None of which inclines them to be very comfortable with anarchists, because we overtly challenge the legitimacy and trustworthiness of all of those sources. 

If we choose to talk to mainstream reporters, then, our job isn’t just to give them information in hopes they will report our activities and views accurately. It’s twofold: First, to understand what they are covering, how our work and our perspective can fit into it, and how to make ourselves valuable to them as sources. Second, to educate them about what anarchism means and why, what it aspires to, and what it is not. The same goes for op-ed editors, who consider opinion pieces submitted by outsiders; their bias is always in favor of people with the kind of professional credentials they are taught to respect and the demographic profile the ad sales team wants to reach. 

Often this is a highly opportunistic matter; a protest, an occupation, an arrest, a successful cooperative initiative can suddenly make a reporter hungry for information and insight from us.
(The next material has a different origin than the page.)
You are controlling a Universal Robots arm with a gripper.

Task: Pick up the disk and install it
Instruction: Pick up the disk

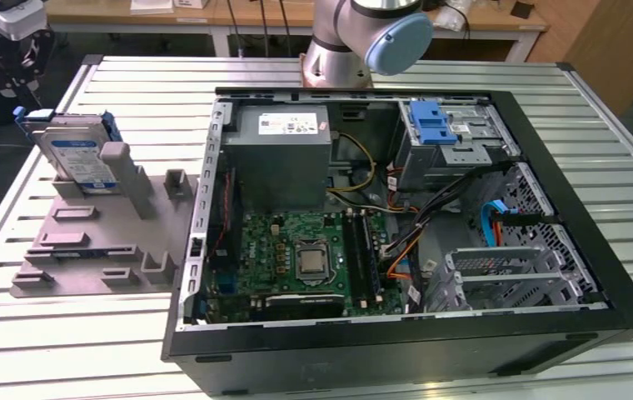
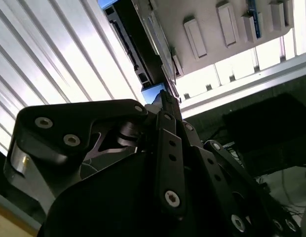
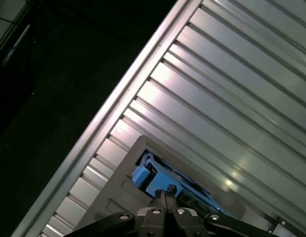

We need to be there to offer it. But unless we can get the media to understand that anarchism is a valid tradition of thought and action with an intelligent point of view on the events of our day, they will continue to marginalize us and treat us as unserious, and do us harm in the process. 

Getting a hardened reporter, marinated in the ideology of the State, to understand anarchism in this way is not easy, to say the least. And when we succeed, there is still the problem of the reporter’s editor, publisher, ad sales (who are hardly inclined to think that anarchism sells), and the outlet’s corporate owner. The odds, in other words, are long, and there are plenty of pitfalls; you can read about them—and how to avoid them—here.

So doing nothing is not an option. By no means does it make sense to devote too much time to this game, of course; we have other means of getting our message out, including through our own media and our own social networks, and plenty of other work to do. But the payoff, when we can reach vast  audiences by offering direct insight and perspective that represents the anarchists and anarchist ideas clearly and truthfully, can be well worth the effort.